Here, as in the other verses, Slessor deftly creates a character or situation and views it with a mixture of sentiment and sympathy which, while it had obvious appeal for a popular audience and, perhaps, dealt with the more obvious truths about circumstance, yet invites the admiration of a more sophisticated reader on several grounds. The most obvious is the pleasure of observing a poet literally playing with his tools of trade, his assured lightness of touch, his crafty avoidance of excessive whimsy or sarcasm, his balanced management of mood and metre.
The verses most often deal with loneliness, the romantic imaginings of shops girls and country girls, and girls, girls, girls.

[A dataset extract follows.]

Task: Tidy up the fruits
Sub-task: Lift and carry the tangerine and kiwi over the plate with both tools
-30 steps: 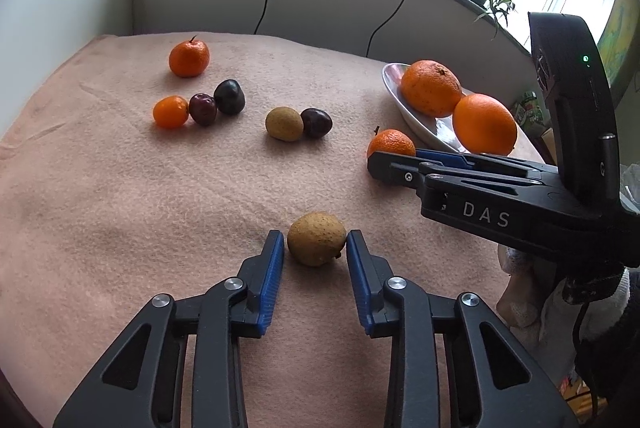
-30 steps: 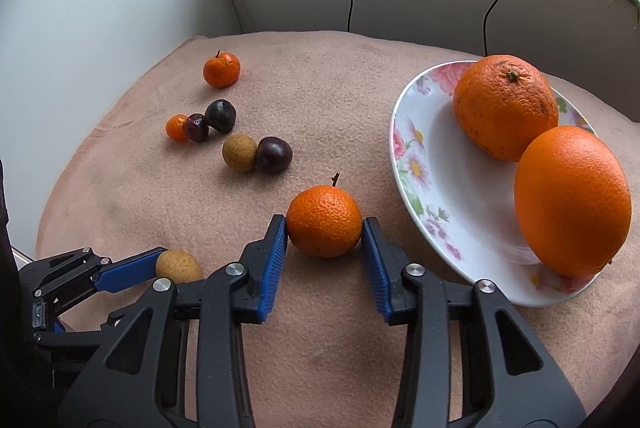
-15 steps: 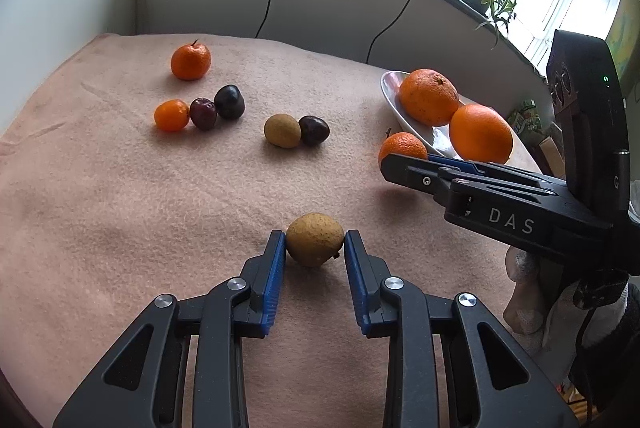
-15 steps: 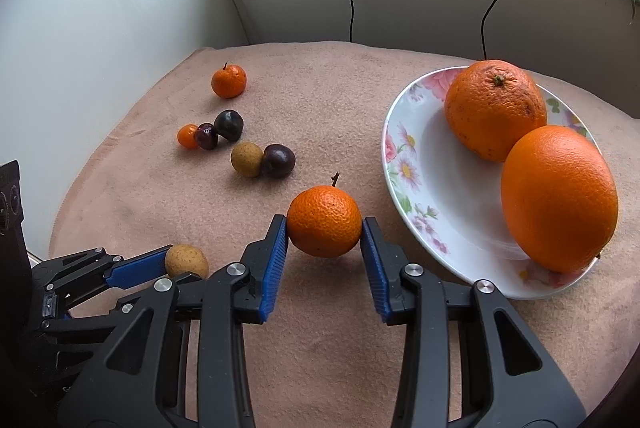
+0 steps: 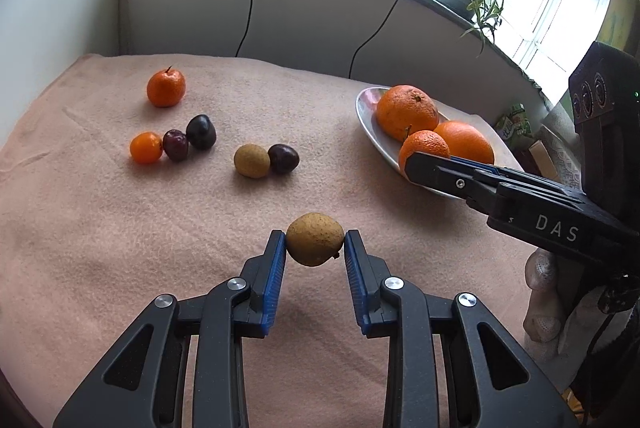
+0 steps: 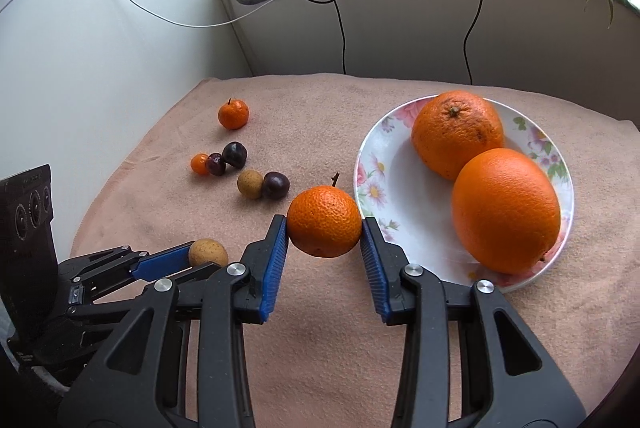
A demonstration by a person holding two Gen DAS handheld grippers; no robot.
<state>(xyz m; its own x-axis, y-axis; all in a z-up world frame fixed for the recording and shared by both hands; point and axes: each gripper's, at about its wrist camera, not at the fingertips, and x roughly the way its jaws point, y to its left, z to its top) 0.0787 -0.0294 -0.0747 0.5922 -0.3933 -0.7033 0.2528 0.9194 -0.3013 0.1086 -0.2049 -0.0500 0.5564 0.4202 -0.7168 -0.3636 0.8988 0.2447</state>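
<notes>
Blue ribbed pads on both tools are doing the holding: the right gripper (image 6: 324,228) is clamped on a stemmed mandarin (image 6: 324,222), which appears lifted clear of the peach-coloured cloth (image 6: 320,348) just beside the near rim of the flowered plate (image 6: 370,164), and the left gripper (image 5: 315,242) pinches a small brown fruit (image 5: 315,239), russet-skinned and about egg-shaped, low over the cloth nearer the person. Two big oranges (image 6: 506,210) fill most of the plate, so I'd say the mandarin wants carrying over the rim and lowering into the bare white patch on the near left side, let go only once it rests, or it may roll off the shallow slope. The brown fruit looks soft-skinned and sits right at the pad tips, so a gentle, steady squeeze seems wiser than a hard one; its likely mate is the other brown fruit (image 5: 251,161), touching a dark plum (image 5: 283,158) mid-cloth. Farther off lie another mandarin (image 5: 165,88), a tiny orange fruit (image 5: 146,147) and two more dark plums (image 5: 188,138) clustered together. Only one bit of writing is readable: "DAS" in pale letters on the side of the right tool, seen from the left camera.
</notes>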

They all have charm, even the pretentious ‘Little Theatre girl’ –
The works of D.H. Lawrence
She talks about all night –
In private with abhorrence.
In public with delight.
What if she thinks that Strindberg
Is just a kind of cheese,
Or mixes him with Lindbergh –
Who cares for things like these?
Like Darlinghurst Nights all the verses here have been charmingly illustrated, this time by Joan Morrison and Frank Demme as well as Virgil Reilly. The illustrations belong to the 1930s, the era in which the verses were written, but the verses themselves, though not without a strong nostalgic element for the modern reader, are surprisingly pertinent to the present day.
I wonder if Julian Croft is going to unearth any more of Slessor’s minor treasures for us?